I wondered if you could find an infrastructure stock for each SPX sector. Maybe this can be a collaborative effort. I know I will miss things, so please feel free to comment on what I do miss. In this way we might all learn something.

Some of things I mention will be a bit of a stretch. That's the point, it's a theoretical exploration.

Technology - This one is not easy. Part of the modernization of many of the countries is the Internet. This for sure means networking products and storage of data. The bigger names would include Cisco (CSCO) and (EMC). There are obviously smaller names and foreign names that could be part of the discussion.

Financials - Ok, I may be on my own with this one but I think that the exchange stocks represent the financial infrastructure of a country. Most of the exchange stocks I know of (both domestic and foreign) have been pounded on in 2008. One exception is a stock I wrote about for TSCM in March called Climate Exchange PLC (CXCHF) which is listed in London. They are the main player in carbon credit trading. The growth in trading volume is huge, yet it is so small that it might as well not even exist yet.

I bought a little for myself but I had a tough time doing the diligence I think is necessary to own it for clients. Maybe I can access more information in the future.
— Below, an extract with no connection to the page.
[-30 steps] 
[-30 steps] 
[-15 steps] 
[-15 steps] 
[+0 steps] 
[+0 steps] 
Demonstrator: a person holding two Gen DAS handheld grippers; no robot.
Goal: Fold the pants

Stock or futures exchanges are infrastructure for the flow of capital. There is modernization within that occurs. Some countries have very primitive stock markets that will only modernize in the future. Who knows how quickly this will happen but it will happen. This may involve more consolidation or other forms of investments but I believe the theme is investable for people who are so inclined.

One other thought here would be Macquarie Group (MQBKY) and Babcock & Brown (BBNLF), two Aussie banks with a lot of infrastructure funds between them.

Healthcare - I have two thoughts here but the argument is weak. First is hospitals. I found four but there are probably others. Lifepoint (LPNT), Community Health Systems (CYH), Health Management Associates (HMA) and Tenet Healthcare (THC). I have never studied this group. I am vaguely familiar with Tenet for what I believe were some accounting issues a few years ago. All four of these are a long way from their 52 week highs, which is a surprise. I might expect a counter-cyclical aspect to these.The other thought would be any companies that do medical billing. I am not aware of any stocks that do this but if you know of any please leave a comment.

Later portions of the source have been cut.